Despite all these factors, making my own games is a blast. First, I asked myself what I wanted and what inspired me. Because this is a 2D RPG, I looked to my childhood of playing Golden Sun on my gameboy. On the other hand, I had no idea how to make something like it.The ultimate goal: make something fun and distribute it free, then move on to bigger things like 3D games.
So I developed my newbie methodology of story-driven development. I made the protagonist a teenage boy because I could draw on my own experiences, and set it in some age before modern time. I wanted to introduce character/battle mechanics that made sense as the story progressed because I don’t exactly have a PhD in design. Eventually, I should have a solid battle system and character progression that all RPG players evaluate in a good game.
So this comes in two halves. First, the game world needs to be constructed. Maps, lore, and plot need to be sketched out on paper. In addition, these also required events to be programmed and mechanics be made. For example, it makes no sense to have a warrior cast healing spells, unless something in the story or world influences him to. After 3 days of work, I roughly have 10 minutes of game time across a few maps. So far, the story is a bildungsroman, but who knows where it will go?
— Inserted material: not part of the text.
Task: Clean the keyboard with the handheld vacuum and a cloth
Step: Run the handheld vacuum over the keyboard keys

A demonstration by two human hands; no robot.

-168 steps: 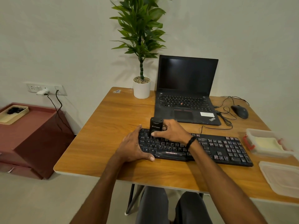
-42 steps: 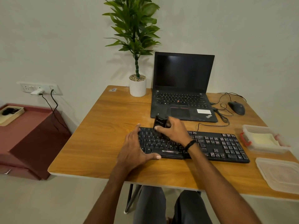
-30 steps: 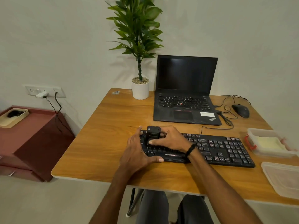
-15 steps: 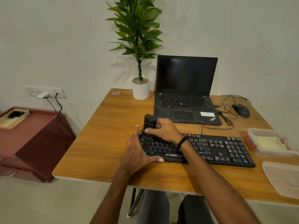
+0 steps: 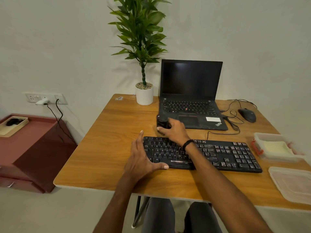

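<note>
Keyboard: the keyboard (image 5: 218,153) is black and full-size and lies flat on the counter (image 5: 109,148), with its long side toward the person.
Its look: many keys on its right half carry pale marks (dust or worn print, I cannot tell which).
Vacuum: the handheld vacuum (image 5: 161,121) is small and black. It is just beyond the keyboard's far left edge and not over the keys.
Right hand: the right hand (image 5: 175,132) has its fingers curled round the vacuum.
Left hand: the left hand (image 5: 141,158) has straight fingers laid against the keyboard's left end, with the thumb along its front edge.
Cloth: a pale yellow piece (image 5: 274,147), probably the cloth, lies in a clear box (image 5: 262,137) near the keyboard's right end, and no hand touches it.
Progress: I judge the vacuum step to be pausing or ending. The wiping is not yet begun.
</note>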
The second part is figuring out overall pacing. Plot devices are different in games than in books. A lot of games just give you an item, or ask you to kill some monsters. Very few games, like The Last of Us, successfully distract the player from the drudgery of combat. Right now, my game is too small for that, but I already have a plot twist in the first 10 minutes. Pixels can only do so much, and writing is essential to immersion.